We've got a LONG way to go before any site gets as big as Reddit. I'm just hoping between the fediverse and/or squabbles one of those will "win" enough to get a critical mass of users. I'm actually very happy with both, there is just not even a fraction of content compared to reddit in an hour (understandably so).

[–] Senokir 9 points 1 year ago

To be fair, the point of the fediverse is that despite them being different platforms, they can all communicate with each other seamlessly. Mastodon users can see and comment on this thread for example without ever leaving Mastodon. They can even make their own posts on lemmy without leaving Mastodon. So it really isn't necessary for a single platform to gain enough critical mass to overtake Reddit. Even on a singular platform it's technically made up of many different individually hosted sites that we call instances. So even if lemmy were to have more users than Reddit one day, it's an arbitrary place to draw the line. Why not claim that a single instance has to reach that critical mass instead?

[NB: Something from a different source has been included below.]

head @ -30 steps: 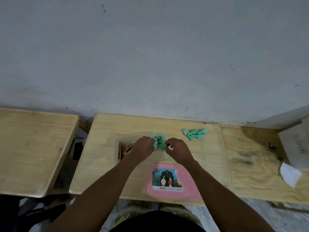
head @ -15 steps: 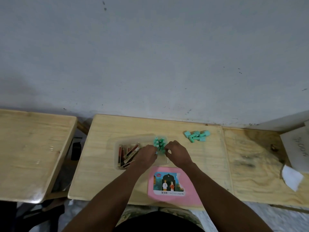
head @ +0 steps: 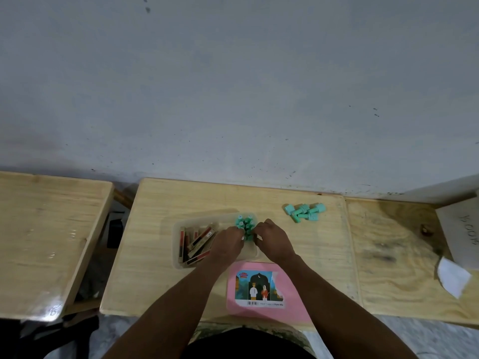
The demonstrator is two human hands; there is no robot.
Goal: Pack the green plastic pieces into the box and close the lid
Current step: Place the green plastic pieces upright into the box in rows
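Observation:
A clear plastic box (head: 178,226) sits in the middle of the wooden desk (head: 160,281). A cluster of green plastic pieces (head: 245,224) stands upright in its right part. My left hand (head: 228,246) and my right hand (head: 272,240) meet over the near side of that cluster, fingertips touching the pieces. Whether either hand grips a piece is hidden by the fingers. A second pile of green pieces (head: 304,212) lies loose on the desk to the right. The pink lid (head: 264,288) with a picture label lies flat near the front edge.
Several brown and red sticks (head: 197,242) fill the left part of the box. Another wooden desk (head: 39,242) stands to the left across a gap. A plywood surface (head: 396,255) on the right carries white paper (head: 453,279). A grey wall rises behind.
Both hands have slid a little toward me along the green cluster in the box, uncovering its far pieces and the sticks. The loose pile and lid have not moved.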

[–] QHC 7 points 1 year ago (1 children)

That should not be the goal.

Have we learned nothing?

[–] danhasnolife 2 points 1 year ago

There's a balance. You're right that growth for growth's sake, linear and forever, is exactly what got reddit into this situation. That being said, the fediverse will still need a significant influx of users to increase content, especially in niche locations, to the point where the page feels fresh enough each day to make folks' home base.